2e dimanche après la Pentecôte

Introït

Factus est Dóminus protéctor meus, et edúxit me in latitúdinem : salvum me fecit, quóniam vóluit me.
Díligam te. Dómine, virtus mea : Dóminus firmaméntum meum et refúgium meum et liberátor meus.

Il s’est fait, le Seigneur, mon protecteur. Il m’a tiré dehors, au large. Il m’a sauvé parce qu’il m’a voulu.
 Je t’aimerai, Seigneur, ma force. Le Seigneur est mon abri, mon refuge et mon libérateur. (Psaume 17.)

À l’approche du soir de sa vie, David repensa à tout ce que les longues années lui avaient apporté. Il y avait eu beaucoup de souffrances ; nombreux sont ceux qui lui avaient été hostiles ; l’amertume, la torture et l’affliction causées par des passions tumultueuses avaient attristé son cœur. Mais tout cela était largement compensé par l’aide que Dieu lui avait accordée, la protection qui lui était venue d’en haut. C’est pourquoi il s’écrie avec un cœur reconnaissant : « Le Seigneur est devenu mon protecteur ! Je t’aimerai, ô Seigneur, toi qui es ma force ! »

Les saints dans le ciel expriment les mêmes sentiments : « Le Seigneur est devenu mon protecteur, et il m’a conduit dans un lieu spacieux. » Leur bonheur est désormais sans limites. Ils sont libérés à jamais de tout ce qui est petit, mesquin et imparfait, de tout ce qui les opprimait autrefois, de tout ce qui était défectueux. Ils jouissent désormais d’une liberté parfaite. Ils ont été sauvés et chantent à jamais un cantique d’amour reconnaissant.

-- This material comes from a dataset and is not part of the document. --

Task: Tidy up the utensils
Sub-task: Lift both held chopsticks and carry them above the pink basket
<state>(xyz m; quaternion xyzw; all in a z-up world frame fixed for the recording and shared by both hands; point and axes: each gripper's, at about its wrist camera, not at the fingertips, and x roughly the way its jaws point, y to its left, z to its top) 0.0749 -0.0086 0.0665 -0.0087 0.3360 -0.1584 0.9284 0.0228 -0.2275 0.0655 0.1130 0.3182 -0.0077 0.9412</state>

Nous qui sommes encore sur terre, nous avons certainement toutes les raisons de remercier Dieu d’être devenu notre Protecteur, de nous avoir conduits au grand jour, dans la liberté parfaite des enfants de Dieu, et d’être devenu notre Rédempteur par pur amour. Notre reconnaissance doit être particulièrement sincère lorsque nous pensons au Sauveur eucharistique et à la protection que sa grâce nous offre contre tous les ennemis de notre âme, contre tout ce qui l’opprime, l’affaiblit ou obscurcit sa vision. Combien celui qui s’est fait chair est devenu notre protecteur dans la Sainte Eucharistie ! Quel amour ne nous manifestera-t-il pas dans ce sacrement jusqu’à la fin ! Quand nous considérons cela, les mots Diligam te doivent sûrement jaillir du plus profond de notre cœur. Je tenterai de rendre ton amour infini par mon pauvre amour. Tu es ma force contre toute la violence de ma nature incontrôlée, tu es mon refuge et mon secours, vers qui je peux me tourner dans tous mes besoins.

Dans la première phrase, la joie tend continuellement vers le développement, jusqu’à ce que le motif sur eduxit me atteigne sa pleine mesure avec les mots in latitudinem. C’est le chant de celui qui se retrouve soudain libre et en plein jour après un long emprisonnement dans un cachot étroit, sombre et humide. Il ne faut pas s’étonner que cette même mélodie se retrouve dans l’Introït Statuit. Ici aussi, elle transfigure le plus noble de tous les thèmes : la dignité du sacerdoce. L’ascension sur protéctor meus a un certain rapport avec le Dóminus prope de l’Introït Gaudéte (troisième dimanche de l’Avent) : elle rappelle aussi un peu le début de l’Introït de la fête de saint Étienne.

La construction est évidente dès le premier coup d’œil. Des deux phrases qui composent le morceau, la première a sa demi-cadence et sa cadence complète sur la dominante (la), la seconde finalement sur la tonique du mode (ré). La première phrase présente une arsis de grande envergure, tandis que la seconde est clairement une thesis. Alors que le fa est banni de la première moitié de la première phrase, la note si bémol apparaît quatre fois ; la seconde moitié est influencée par le do aigu, et le bémol apparaît trois fois. Sur edúxit, les deux podatus doivent être interprétés de manière large. La première phrase comporte une quarte descendante (ré-la) sur edúxit ; la deuxième phrase deux quartes descendantes (sol-ré). Le motif sur me fecit se réentend sur vóluit avec une tranquille formule finale qui libère la tension des quartes.